I recently took a look back at the topics I have covered and realized it really has been quite an eventful ten months of retirement. I traveled to some of my favorite places and did some serious woods-watching here at home. So, in honor of the milestone of making it through one hundred of these monologues, I now revisit a few of my favorite memories of the past few months.
Large spider shed from the first blog post on March 22, 2013 (click photos to enlarge)

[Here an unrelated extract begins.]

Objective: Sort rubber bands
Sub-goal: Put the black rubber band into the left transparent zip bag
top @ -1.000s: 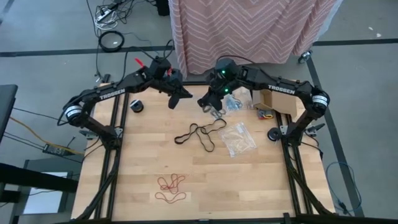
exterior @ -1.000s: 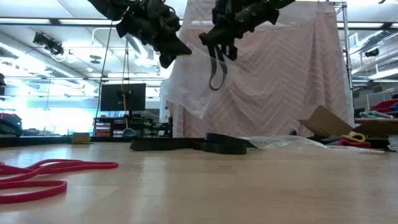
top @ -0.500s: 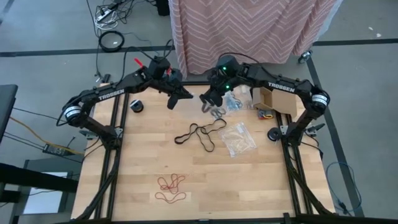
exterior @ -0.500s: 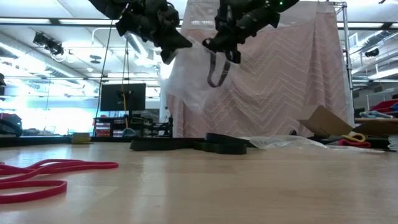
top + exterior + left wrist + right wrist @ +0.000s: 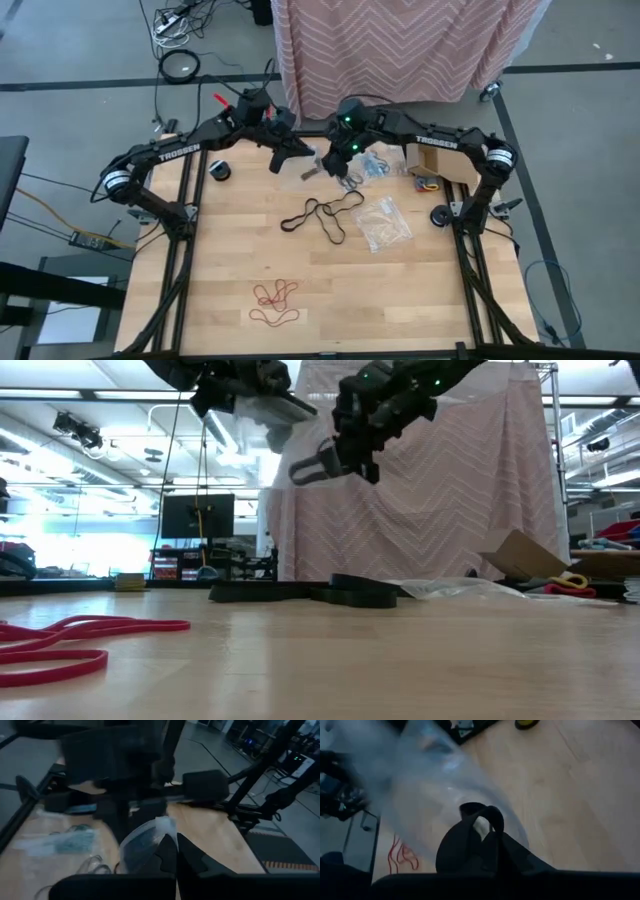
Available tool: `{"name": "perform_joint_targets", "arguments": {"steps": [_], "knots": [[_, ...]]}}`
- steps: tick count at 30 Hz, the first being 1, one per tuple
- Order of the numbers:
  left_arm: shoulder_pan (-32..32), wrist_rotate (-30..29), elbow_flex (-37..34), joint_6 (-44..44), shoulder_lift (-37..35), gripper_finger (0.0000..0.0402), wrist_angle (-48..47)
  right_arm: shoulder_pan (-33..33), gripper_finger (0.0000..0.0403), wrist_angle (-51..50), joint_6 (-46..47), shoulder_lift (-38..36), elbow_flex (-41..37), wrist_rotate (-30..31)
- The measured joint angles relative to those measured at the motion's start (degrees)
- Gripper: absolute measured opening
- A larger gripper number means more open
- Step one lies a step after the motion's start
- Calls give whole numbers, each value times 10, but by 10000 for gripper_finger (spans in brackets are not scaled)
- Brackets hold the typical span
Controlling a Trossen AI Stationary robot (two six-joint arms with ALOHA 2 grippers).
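Observation:
My left gripper (image 5: 302, 160) and right gripper (image 5: 338, 172) meet high above the table's far middle. The left one is shut on a clear plastic bag (image 5: 142, 842), which hangs in the air between the two. My right gripper (image 5: 492, 847) is shut on a dark rubber band (image 5: 308, 467). Black rubber bands (image 5: 322, 213) lie flat on the middle of the table. Red ones (image 5: 275, 298) lie near the front edge. My left gripper pinches the bag's upper edge (image 5: 165, 826) between its two fingertips, coming nearly level from the table's left. The bag hangs slack below it, clear of the table. My right gripper pinches the dark band at one end of its loop (image 5: 487, 827), slanting down from the right. The free loop (image 5: 472, 810) sticks out sideways against the clear film; whether it is inside the bag I cannot tell.
A second clear bag (image 5: 385, 222) lies flat right of the black bands. Another bag with teal bands (image 5: 376, 165) and an open cardboard box (image 5: 440, 160) sit at the far right. A small black disc (image 5: 220, 170) lies at the far left.
My right gripper has come down and toward my left gripper. The dark band, which hung straight down from it, now points sideways at the bag. My left gripper has tipped up, staying shut on the bag.

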Motion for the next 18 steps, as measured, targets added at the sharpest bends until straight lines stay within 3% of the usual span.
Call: {"name": "perform_joint_targets", "arguments": {"steps": [7, 13, 18], "knots": [[0, -22, 0, 37, 0, 0, -88, 14, 0, 99, 21, 12, 0, -35], [7, -34, 0, 60, 0, 0, -108, 32, 1, 101, -6, 12, 0, -72], [8, -23, 0, 57, 0, 0, -99, 51, 39, 90, -38, 12, 0, -61]]}}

It all started with a trip out to my shed last March and the discovery of a different sort of shed – the cast skin of a huge spider. It turned out to be from one of our largest spiders, a Dark Fishing Spider, Dolomedes tenebrosus. The intricate details of the shed are incredible.
Dark Fishing Spider
Then, just a few weeks ago, I had an encounter with a live, albeit sluggish, Dolomedes spider. It was in a tree trunk I was cutting for firewood. After just missing the spiders’ hiding place with my chain saw, it slowly crawled out and allowed me some quality observation time.
Bobcat at Pocosin Lakes
Speaking of encounters, one of the most amazing things I experienced these past few months (actually…ever) was a close encounter with one of our state’s most elusive animals, a Bobcat. After seeing one cross a dirt road at Pocosin Lakes National Wildlife Refuge, a friend and I parked the car in the only available shade and got out to wait. The next 20 minutes were some of the most exciting I have had with any wild creature. The majestic cat ended up strolling toward us and then just sitting and looking around for a couple of minutes, before vanishing into the brush.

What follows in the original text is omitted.